My friend Nikhil has written a lot about experiences. Even back in 2016, he had an insight that as tech makes everything cheap, the last thing to be commoditized will be authentic IRL experiences. And unlike many internet thinkers, he has ‘walked the walk’ on this thesis and has since organized a series of experimental meatspace events. The goal of this was to innovate beyond the current set of social options (which are often exclusive or alcohol-centric).
I’ve attended many, and the results range widely. Some of the event formats were true failures (a boring scavenger hunt). Some were fun, but not exactly repeatable (recreating ‘Hot Ones’ comes to mind here).

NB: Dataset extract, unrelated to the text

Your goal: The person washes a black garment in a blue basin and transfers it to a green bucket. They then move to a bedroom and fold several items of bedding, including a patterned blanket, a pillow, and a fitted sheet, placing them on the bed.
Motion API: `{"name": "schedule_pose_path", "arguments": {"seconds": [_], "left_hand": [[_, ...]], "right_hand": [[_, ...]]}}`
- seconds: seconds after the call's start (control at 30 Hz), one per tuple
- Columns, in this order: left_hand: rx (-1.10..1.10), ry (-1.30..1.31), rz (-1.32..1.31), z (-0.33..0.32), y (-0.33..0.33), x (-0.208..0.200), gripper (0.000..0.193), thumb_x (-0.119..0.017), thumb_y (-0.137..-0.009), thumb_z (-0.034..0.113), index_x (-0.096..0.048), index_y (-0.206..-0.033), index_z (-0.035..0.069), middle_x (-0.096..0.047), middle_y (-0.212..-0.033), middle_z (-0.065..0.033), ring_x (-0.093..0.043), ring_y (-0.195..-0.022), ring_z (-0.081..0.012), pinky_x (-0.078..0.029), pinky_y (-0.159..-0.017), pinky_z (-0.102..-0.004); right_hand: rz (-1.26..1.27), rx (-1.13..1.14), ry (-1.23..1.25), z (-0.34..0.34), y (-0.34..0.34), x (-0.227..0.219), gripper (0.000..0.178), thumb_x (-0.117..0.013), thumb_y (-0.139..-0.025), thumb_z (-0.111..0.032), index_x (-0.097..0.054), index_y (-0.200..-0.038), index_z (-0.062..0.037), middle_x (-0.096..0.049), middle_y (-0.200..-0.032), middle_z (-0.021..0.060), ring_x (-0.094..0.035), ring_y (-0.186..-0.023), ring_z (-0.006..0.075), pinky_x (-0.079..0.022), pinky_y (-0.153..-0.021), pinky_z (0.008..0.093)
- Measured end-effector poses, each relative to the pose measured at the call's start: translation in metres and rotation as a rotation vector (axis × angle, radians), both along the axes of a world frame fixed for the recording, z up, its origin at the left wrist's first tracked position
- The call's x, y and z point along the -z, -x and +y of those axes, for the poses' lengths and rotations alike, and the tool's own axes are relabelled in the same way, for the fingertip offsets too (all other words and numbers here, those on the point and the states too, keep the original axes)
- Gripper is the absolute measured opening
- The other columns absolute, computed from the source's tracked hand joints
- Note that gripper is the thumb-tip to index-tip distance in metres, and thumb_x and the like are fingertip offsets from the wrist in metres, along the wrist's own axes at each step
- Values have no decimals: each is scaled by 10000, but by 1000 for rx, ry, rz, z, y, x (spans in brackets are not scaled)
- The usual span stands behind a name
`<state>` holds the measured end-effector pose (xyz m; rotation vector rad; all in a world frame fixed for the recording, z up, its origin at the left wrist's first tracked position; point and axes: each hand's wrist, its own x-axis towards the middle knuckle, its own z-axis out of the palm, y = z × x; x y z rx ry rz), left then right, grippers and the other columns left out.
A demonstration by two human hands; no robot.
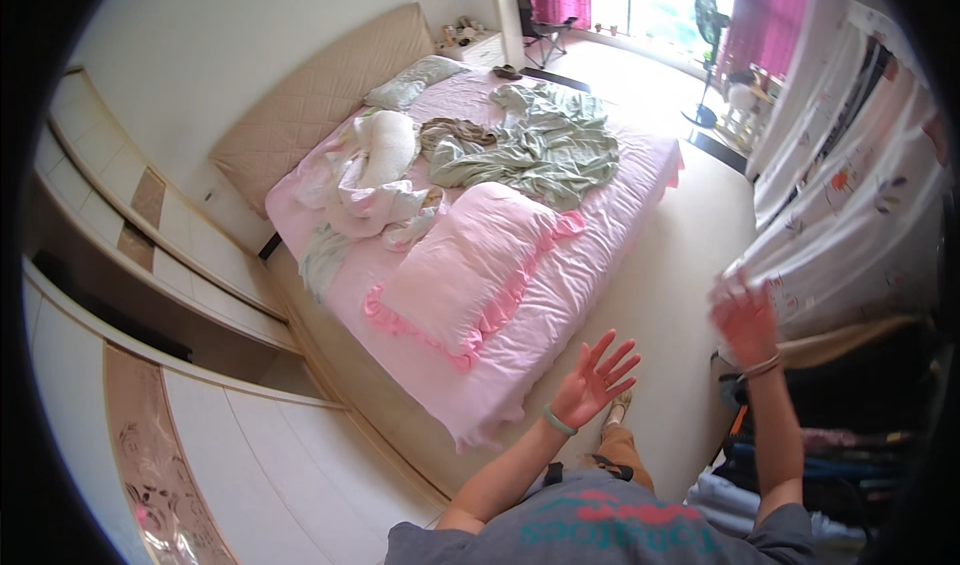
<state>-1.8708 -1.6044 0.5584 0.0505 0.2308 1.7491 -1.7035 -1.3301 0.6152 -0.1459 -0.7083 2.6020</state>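
Observation:
My left hand [597,381] is raised beyond the foot of the bed, palm up with its fingers spread and holding nothing. A pale green bangle circles that wrist. On the right, my right hand [744,317] is lifted against the loose edge of a white patterned curtain [845,230]. Its fingers look stretched apart but are slightly blurred, and whether they touch the cloth I cannot tell. Below that hand, dark folded clothes [840,405] fill an open space behind the curtain. Nearest my left hand is the bed [480,390], with a pink ruffled pillow [465,265] on its pink sheet.
A crumpled green blanket [545,145], a white bolster [390,148] and a grey-green pillow [415,80] lie on the bed. White cabinets [255,465] line the left side. By the window stand a standing fan [708,60] and a folding chair [545,33].

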Motion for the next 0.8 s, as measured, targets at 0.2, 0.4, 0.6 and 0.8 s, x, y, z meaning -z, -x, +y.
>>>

But I think he has a hit on his hands with Peer-To-Peer TED Talks.
The format is simple: get a big room and select volunteers to prepare 15 minute presentations on topics they’re passionate about (that’s not work-related). And enjoy.
Low-stakes public speaking is rare, and I found it fun both to watch and to speak. I learned from others about hip-hop, religious cults (from a former member), and end-of-life planning. It was completely wide-ranging.
I also gave a talk about a topic I have a weird amount of experience in — Craigslist deals. (If you know me well, you may know my strange affinity for Craiglist and secondhand goods. I’ve probably done 50+ deals, mostly audio equipment.) So I distilled my years of experience into a silly, but information-dense presentation I called ‘The Art Of The Craigslist Deal.” I even devised a proprietary mnemonic system so you’ll never forget it.
You can see my whole deck here.
It ended up being the most fun I’ve had public speaking. So if you’re in NYC, I recommend coming to Nikhil’s next P2P TED Talk. I think you’ll see what I mean.